Waiting for Biden to call, like waiting for Godot
Two people stand on the theater stage; Estragon and Vladimir. They are waiting for someone named Godot but neither of them know why and who they are waiting for.
“Waiting for Godot” is a two-act theater play written by the Irish writer Samuel Beckett . It’s generally accepted as one of the most important examples of absurd theater.
The play evolves around seemingly pointless, unnecessary, and ridiculous conversations between Estragon and Vladimir while waiting for this Godot character. This unique work of Samuel Beckett came to my mind these days while reading about President Erdoğan waiting for a phone call from U.S. President Biden. According to some commentators, just like “Didi” and “Gogo”, President Erdoğan appears to be in despair.

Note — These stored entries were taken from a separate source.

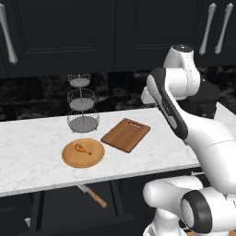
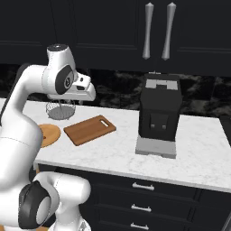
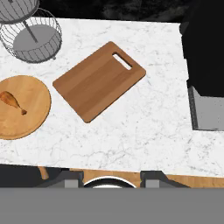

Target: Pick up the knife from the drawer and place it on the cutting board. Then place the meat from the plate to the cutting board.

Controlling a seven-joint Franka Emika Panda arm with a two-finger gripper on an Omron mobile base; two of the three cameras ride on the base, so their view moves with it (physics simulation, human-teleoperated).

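Observation:
The knife [image 1: 92, 195] lies in the open drawer [image 1: 64, 209] under the counter, steel blade toward the counter and wooden handle toward me. On the marble counter the rectangular cutting board [image 1: 125, 134] [image 3: 99, 80] [image 2: 90, 129] is bare. To its left, the round wooden plate [image 1: 83, 153] [image 3: 22, 107] carries the small drumstick of meat [image 1: 82, 148] [image 3: 12, 102]. My gripper [image 3: 111, 178] hangs high above the counter, over its front edge and right of the board. It is open, fingertips wide apart, with nothing between them.
A tiered wire basket stand [image 1: 83, 103] [image 3: 33, 37] rises behind the plate. A black coffee machine [image 2: 159, 113] [image 3: 205, 65] stands on the counter right of the board. Dark wall cabinets with silver handles [image 2: 168, 31] hang above.

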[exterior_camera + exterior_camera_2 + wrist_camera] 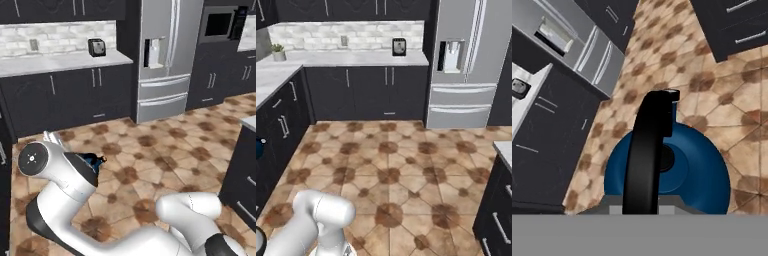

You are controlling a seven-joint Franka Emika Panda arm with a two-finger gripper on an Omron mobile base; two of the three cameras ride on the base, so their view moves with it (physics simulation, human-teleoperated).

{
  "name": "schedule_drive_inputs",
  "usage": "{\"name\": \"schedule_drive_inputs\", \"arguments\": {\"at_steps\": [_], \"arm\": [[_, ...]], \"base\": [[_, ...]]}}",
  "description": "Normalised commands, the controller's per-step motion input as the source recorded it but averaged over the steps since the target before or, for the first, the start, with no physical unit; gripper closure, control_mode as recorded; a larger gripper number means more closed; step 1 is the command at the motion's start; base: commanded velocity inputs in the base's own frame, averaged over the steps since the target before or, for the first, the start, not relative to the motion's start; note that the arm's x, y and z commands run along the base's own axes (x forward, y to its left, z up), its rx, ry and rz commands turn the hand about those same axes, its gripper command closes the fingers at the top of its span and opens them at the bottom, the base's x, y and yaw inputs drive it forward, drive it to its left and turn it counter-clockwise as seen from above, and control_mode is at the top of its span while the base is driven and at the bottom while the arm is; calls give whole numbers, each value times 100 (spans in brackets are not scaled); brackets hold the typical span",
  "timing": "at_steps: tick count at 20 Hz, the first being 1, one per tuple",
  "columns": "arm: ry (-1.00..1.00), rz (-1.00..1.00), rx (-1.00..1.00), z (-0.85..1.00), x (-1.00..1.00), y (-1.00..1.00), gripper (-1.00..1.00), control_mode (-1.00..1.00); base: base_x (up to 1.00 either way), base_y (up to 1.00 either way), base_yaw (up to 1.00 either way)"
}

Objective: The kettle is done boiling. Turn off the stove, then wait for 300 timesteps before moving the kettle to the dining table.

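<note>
A: Where is the kettle (677, 167) at this moment?

B: Directly under the tool, very close to it. In the hand view its black arched handle runs up from the bottom edge over the blue body and lid, and the tiled floor (732, 95) lies far below. So it seems to be hanging in the air, not resting on anything.

A: Is the tool closed on it?

B: The fingertips are not visible, so he cannot tell for certain. The kettle hanging by its handle beneath the tool suggests a closed grip there, but that is a judgement.

A: Why carry it by the handle?

B: Likely because the arch keeps the body level and the spout upright while the base drives.

A: And farther out?

B: In the left base view a bit of blue (92, 161) peeks past the arm's elbow. Beyond the tool stand dark cabinets (75, 95), a counter (55, 62) with a toaster (97, 47), and a steel fridge (162, 55). A pale counter edge (504, 149) shows at the right, possibly the dining table.
</note>
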Motion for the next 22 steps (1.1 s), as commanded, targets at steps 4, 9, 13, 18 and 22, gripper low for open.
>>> {"name": "schedule_drive_inputs", "arguments": {"at_steps": [4, 9, 13, 18, 22], "arm": [[0, 0, 0, 0, 0, 0, 100, 100], [0, 0, 0, 0, 0, 0, 100, 100], [0, 0, 0, 0, 0, 0, 100, 100], [0, 0, 0, 0, 0, 0, 100, 100], [0, 0, 0, 0, 0, 0, 100, 100]], "base": [[-1, 0, -48], [0, 12, -46], [4, 25, -45], [13, 35, -40], [24, 45, -29]]}}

What is Erdoğan aiming for?
As far as I can see, Erdoğan wants to leverage his first official phone call to pull Biden to the negotiating table for a grand bargain. He believes it would be possible to convince Biden on key issues if the two leaders spend some time together. He relies on his personal relationship with Biden as well as his assumption that Turkey is a pivotal and indispensable ally for the U.S.
However, it seems to me that Turkey and its region are no longer an American priority in the post-pandemic global environment. Issues that will be more at the forefront of the Biden administration in addition to the overwhelming goal of overcoming the pandemic, will be re-strengthening domestic institutions and repairing bilateral ties with an emphasis on rule of law, democracy, civil rights, and fundamental freedoms; all of which seem to contradict Erdoğan’s agenda.
Considering the highly charged bilateral agenda it seems unlikely that a single phone call will be able to change the underlying obstacles to more productive Turkish American relations.
Sometimes later is better
Contrary to common belief, a delayed first phone call might be a blessing in disguise for Erdoğan while Biden is seemingly “punishing” Turkey for not aligning with American policy on certain issues.
For a phone call or a personal meeting to achieve anything, one of the parties will need to take the first step and compromise on the S-400 issue to achieve a fresh start in the decades-old relationship. And it is extremely unlikely that the U.S. will take such a step; especially with U.S. Congress expecting the Biden administration to impose CAATSA sanctions on Turkey as described in the recent appropriations act for the Department of Defense.
On the other hand, it is true that consecutive U.S. administrations seem to have made peace with a more independent Turkey that tries to assert herself in the region while also acting as a strategic NATO partner in many areas.
Which one is more costly?
The latter makes sense from a superpower’s perspective. Turkey’s existence within the western camp as an ally is more important than containing certain regional ambitions Erdoğan might foster. In other words, Turkey remaining part of Western political and security architecture is of higher strategic value than stopping Turkey from exercising some degree of extra autonomy regionally. In combination with institutional cooperation on a number of important issues, the U.S. is reluctant to allow regional problems to turn into structural obstacles to the relationship.
The Turkish leadership, on the other hand, is adamant to hold on to a certain degree of autonomy in its foreign policy for various reasons. Partly this is because of domestic political concerns to appease the AK Party base which strongly feels that Turkey is finally reaching its potential by gaining greater independence from the West.
Turkish autonomy from Western defense
But perhaps more importantly, the desire for more autonomy from the West also reflects the majority view in Turkey’s current security bureaucracy.
Managing Turkey’s newfound autonomy in foreign policy requires great delicacy and a very high level of diplomatic aptitude. When handled with care, it leads to admiration but when handled carelessly, both friend and foe will quickly grow more skeptical of Turkey’s intentions.
Similarly, experienced American foreign policymakers realize that pushing Turkey into the arms of an adversary, i.e. Russia, is not in the American interest. If Turkey is pushed away and is motivated to completely break ties with the U.S., this will cause inconceivable problems for American interests in the region and for the broader Western alliance as well while undermining NATO’s integrity.
Could Erdoğan show S-400 “flexibility”?
Many analysts who follow Turkey closely are familiar with the level of pragmatism that Erdoğan can display when he feels the conditions require such a change of policy. The key question is whether he will show such pragmatism on the S-400 issue. His current position indicates that he will not compromise. In fact, Turkish officials recently announced that negotiations are ongoing with Russia for a second system to be purchased from Russia. On the other hand, we have examples of the release of Pastor Brunson and journalist Deniz Yücel in the recent past.
We are not beyond repair; not yet. But if both sides continue to take this relationship for granted, we risk a more structural break.
I don’t think there is much time left. At this stage, I believe that Erdoğan, who is constantly raising his hand, will soon see that the phone he expects from Biden is not going to make much sense and will have to take the first step towards softening relations by confronting real politics.
Turkey needs to break the negative dynamic and return to strategic thinking on both sides or we will all lose more than we care to miss.